Take the material below from its first line through the line containing "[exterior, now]" and, please, write those lines again exactly.

··········

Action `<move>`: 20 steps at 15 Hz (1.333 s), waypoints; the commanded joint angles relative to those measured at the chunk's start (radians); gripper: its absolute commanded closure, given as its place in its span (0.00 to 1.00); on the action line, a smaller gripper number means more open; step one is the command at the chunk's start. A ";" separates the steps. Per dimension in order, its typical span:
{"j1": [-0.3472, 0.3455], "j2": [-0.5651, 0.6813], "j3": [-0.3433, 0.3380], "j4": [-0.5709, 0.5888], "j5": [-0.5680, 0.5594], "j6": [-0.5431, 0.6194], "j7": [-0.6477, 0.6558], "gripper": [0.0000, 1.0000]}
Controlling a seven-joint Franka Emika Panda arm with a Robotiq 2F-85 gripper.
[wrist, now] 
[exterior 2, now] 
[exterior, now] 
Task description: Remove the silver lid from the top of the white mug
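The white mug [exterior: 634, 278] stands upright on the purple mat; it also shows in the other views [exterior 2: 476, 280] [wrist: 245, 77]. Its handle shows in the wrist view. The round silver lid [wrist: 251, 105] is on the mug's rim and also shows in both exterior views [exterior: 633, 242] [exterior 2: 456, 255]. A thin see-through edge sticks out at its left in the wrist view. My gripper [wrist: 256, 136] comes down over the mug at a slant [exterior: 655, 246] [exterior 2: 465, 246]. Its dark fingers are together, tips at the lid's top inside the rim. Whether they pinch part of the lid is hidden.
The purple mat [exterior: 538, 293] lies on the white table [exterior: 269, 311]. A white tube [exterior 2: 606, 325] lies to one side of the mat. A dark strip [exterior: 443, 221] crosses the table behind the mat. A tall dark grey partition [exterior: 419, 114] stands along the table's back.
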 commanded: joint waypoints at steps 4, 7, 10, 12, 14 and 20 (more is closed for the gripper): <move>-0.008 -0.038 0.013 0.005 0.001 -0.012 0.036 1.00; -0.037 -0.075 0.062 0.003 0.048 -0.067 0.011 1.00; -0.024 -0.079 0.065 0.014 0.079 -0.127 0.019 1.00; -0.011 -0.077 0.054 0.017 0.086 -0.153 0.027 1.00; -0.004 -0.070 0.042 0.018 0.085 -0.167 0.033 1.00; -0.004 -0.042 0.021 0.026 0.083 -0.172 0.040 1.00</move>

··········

**SOLUTION TO THIS TASK:**
Action `<move>`: 20 steps at 15 Hz (1.333 s), waypoints; the commanded joint angles relative to those measured at the chunk's start (radians); gripper: its absolute commanded closure, given as its place in its span (0.00 to 1.00); on the action line, a smaller gripper number means more open; step one is the command at the chunk's start. A ";" separates the steps. Per dimension in order, its typical span:
{"j1": [-0.3472, 0.3455], "j2": [-0.5651, 0.6813], "j3": [-0.3433, 0.3380], "j4": [-0.5709, 0.5888], "j5": [-0.5680, 0.5594], "j6": [-0.5431, 0.6194], "j7": [-0.6477, 0.6558], "gripper": [0.0000, 1.0000]}
Controlling a seven-joint Franka Emika Panda arm with a Robotiq 2F-85 gripper.
[wrist, now] 
[exterior 2, now] 
[exterior, now] 

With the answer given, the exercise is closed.